__WORK ITEM__: Copy task. Retype the whole listing exactly, omitting any picture in it.
++++++++
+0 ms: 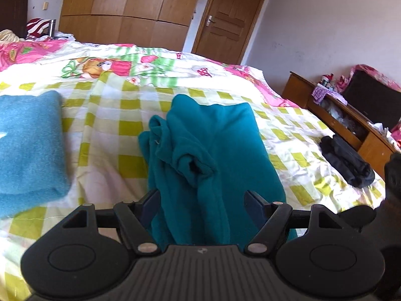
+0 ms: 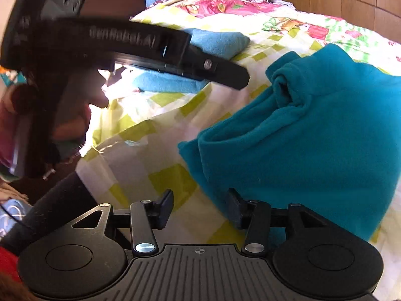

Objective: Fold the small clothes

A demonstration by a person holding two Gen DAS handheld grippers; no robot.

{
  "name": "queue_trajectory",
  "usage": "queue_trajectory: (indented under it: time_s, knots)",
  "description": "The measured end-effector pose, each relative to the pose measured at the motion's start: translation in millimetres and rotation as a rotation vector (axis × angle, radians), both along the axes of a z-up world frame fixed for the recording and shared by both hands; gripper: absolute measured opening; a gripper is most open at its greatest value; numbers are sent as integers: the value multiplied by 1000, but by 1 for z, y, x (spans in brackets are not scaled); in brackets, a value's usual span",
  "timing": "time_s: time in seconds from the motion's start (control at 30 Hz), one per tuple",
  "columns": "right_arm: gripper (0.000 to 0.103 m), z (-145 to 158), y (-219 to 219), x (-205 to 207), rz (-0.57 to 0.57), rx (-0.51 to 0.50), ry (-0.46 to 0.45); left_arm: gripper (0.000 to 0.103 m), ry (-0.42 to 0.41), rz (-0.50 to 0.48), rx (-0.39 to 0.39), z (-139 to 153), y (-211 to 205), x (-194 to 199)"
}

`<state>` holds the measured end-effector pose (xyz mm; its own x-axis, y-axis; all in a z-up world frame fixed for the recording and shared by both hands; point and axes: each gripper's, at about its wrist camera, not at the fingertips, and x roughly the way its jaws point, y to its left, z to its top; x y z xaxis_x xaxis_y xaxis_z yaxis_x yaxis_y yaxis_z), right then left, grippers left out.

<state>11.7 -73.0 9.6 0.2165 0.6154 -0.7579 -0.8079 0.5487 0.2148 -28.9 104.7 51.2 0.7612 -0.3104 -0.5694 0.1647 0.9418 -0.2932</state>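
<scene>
A teal fleece garment [image 1: 213,145] lies partly folded on the bed, a rolled sleeve on top of it. My left gripper [image 1: 201,195] hovers over its near end, jaws wide, with the cloth running between and under the fingers and no pad pressing on it. In the right wrist view the same garment [image 2: 313,138] fills the right side. My right gripper [image 2: 200,198] is at its near left corner, jaws apart. The right finger [image 2: 234,208] overlaps the cloth's edge, and mostly sheet shows between the fingers. The left gripper's black housing [image 2: 140,42] crosses the upper left, held by a hand.
A folded light-blue fleece [image 1: 27,145] lies left of the teal one on the yellow-checked bedsheet [image 1: 120,125]. A black garment [image 1: 347,160] sits near the bed's right edge. A wooden side cabinet [image 1: 351,125] stands beyond it, with a wardrobe [image 1: 125,7] and door behind the bed.
</scene>
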Motion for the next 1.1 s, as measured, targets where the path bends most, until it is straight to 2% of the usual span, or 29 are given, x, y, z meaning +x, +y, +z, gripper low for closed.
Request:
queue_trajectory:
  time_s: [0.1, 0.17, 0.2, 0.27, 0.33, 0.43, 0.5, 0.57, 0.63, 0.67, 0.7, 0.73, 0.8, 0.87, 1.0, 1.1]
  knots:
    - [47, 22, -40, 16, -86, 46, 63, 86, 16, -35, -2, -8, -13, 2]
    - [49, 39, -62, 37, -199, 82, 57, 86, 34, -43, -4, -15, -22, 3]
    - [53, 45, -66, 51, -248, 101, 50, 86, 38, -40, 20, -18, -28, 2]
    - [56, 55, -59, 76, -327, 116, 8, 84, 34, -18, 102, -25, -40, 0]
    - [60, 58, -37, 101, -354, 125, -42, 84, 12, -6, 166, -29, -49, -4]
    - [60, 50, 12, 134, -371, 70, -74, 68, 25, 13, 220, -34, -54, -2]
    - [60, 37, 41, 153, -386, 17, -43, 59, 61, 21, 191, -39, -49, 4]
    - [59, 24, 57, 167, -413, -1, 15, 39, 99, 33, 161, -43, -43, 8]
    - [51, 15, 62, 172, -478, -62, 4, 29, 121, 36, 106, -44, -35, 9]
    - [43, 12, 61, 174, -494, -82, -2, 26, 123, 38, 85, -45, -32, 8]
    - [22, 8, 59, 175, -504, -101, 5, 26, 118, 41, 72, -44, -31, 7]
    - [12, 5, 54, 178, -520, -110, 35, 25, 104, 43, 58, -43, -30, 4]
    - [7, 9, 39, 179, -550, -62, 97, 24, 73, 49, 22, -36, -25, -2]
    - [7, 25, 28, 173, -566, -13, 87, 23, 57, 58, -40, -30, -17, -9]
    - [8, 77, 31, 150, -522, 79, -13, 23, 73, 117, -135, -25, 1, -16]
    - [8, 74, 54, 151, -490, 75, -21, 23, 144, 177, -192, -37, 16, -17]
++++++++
__RESPONSE BOX__:
+0 ms: 
+0 ms: 

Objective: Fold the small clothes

A demonstration by a person holding two Gen DAS handheld grippers; no robot.

{
  "name": "queue_trajectory",
  "usage": "queue_trajectory: (indented under it: time_s, knots)",
  "description": "The measured end-effector pose, each relative to the pose measured at the motion's start: translation in millimetres and rotation as a rotation vector (axis × angle, radians), both along the axes of a z-up world frame fixed for the recording and shared by both hands; gripper: absolute measured opening; a gripper is most open at its greatest value; numbers are sent as integers: the value multiplied by 1000, but by 1 for z, y, x (spans in brackets are not scaled); in brackets, a value's usual span",
  "timing": "time_s: time in seconds from the motion's start (control at 30 Hz), one per tuple",
  "columns": "right_arm: gripper (0.000 to 0.103 m), z (-145 to 158), y (-219 to 219), x (-205 to 207), rz (-0.57 to 0.57), rx (-0.51 to 0.50), ry (-0.46 to 0.45); left_arm: gripper (0.000 to 0.103 m), ry (-0.42 to 0.41), rz (-0.50 to 0.48), rx (-0.39 to 0.39), z (-139 to 153), y (-211 to 205), x (-194 to 199)"
}

`<state>` holds the measured end-effector pose (xyz mm; its own x-axis, y-axis; all in a z-up world frame fixed for the recording and shared by both hands; point and axes: each gripper's, at about its wrist camera, not at the fingertips, and x roughly the way its jaws point, y to its left, z to its top; x y z xaxis_x xaxis_y xaxis_z yaxis_x yaxis_y yaxis_z), right then left, grippers left out.

<state>11.7 -73.0 9.6 0.2165 0.6154 -0.7579 -0.8079 0.5487 0.2148 -28.9 104.7 51.2 0.7612 -0.3104 -0.5694 0.1647 0.9418 -0.2932</state>
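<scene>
A teal fleece garment [image 1: 213,145] lies partly folded on the bed, a rolled sleeve on top of it. My left gripper [image 1: 201,195] hovers over its near end, jaws wide, with the cloth running between and under the fingers and no pad pressing on it. In the right wrist view the same garment [image 2: 313,138] fills the right side. My right gripper [image 2: 200,198] is at its near left corner, jaws apart. The right finger [image 2: 234,208] overlaps the cloth's edge, and mostly sheet shows between the fingers. The left gripper's black housing [image 2: 140,42] crosses the upper left, held by a hand.
A folded light-blue fleece [image 1: 27,145] lies left of the teal one on the yellow-checked bedsheet [image 1: 120,125]. A black garment [image 1: 347,160] sits near the bed's right edge. A wooden side cabinet [image 1: 351,125] stands beyond it, with a wardrobe [image 1: 125,7] and door behind the bed.
</scene>
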Motion for the next 1.1 s, as measured, targets where the path bends most, until it is straight to 2% of the usual span, or 29 are given, x, y, z meaning +x, +y, +z, gripper low for closed.
Request:
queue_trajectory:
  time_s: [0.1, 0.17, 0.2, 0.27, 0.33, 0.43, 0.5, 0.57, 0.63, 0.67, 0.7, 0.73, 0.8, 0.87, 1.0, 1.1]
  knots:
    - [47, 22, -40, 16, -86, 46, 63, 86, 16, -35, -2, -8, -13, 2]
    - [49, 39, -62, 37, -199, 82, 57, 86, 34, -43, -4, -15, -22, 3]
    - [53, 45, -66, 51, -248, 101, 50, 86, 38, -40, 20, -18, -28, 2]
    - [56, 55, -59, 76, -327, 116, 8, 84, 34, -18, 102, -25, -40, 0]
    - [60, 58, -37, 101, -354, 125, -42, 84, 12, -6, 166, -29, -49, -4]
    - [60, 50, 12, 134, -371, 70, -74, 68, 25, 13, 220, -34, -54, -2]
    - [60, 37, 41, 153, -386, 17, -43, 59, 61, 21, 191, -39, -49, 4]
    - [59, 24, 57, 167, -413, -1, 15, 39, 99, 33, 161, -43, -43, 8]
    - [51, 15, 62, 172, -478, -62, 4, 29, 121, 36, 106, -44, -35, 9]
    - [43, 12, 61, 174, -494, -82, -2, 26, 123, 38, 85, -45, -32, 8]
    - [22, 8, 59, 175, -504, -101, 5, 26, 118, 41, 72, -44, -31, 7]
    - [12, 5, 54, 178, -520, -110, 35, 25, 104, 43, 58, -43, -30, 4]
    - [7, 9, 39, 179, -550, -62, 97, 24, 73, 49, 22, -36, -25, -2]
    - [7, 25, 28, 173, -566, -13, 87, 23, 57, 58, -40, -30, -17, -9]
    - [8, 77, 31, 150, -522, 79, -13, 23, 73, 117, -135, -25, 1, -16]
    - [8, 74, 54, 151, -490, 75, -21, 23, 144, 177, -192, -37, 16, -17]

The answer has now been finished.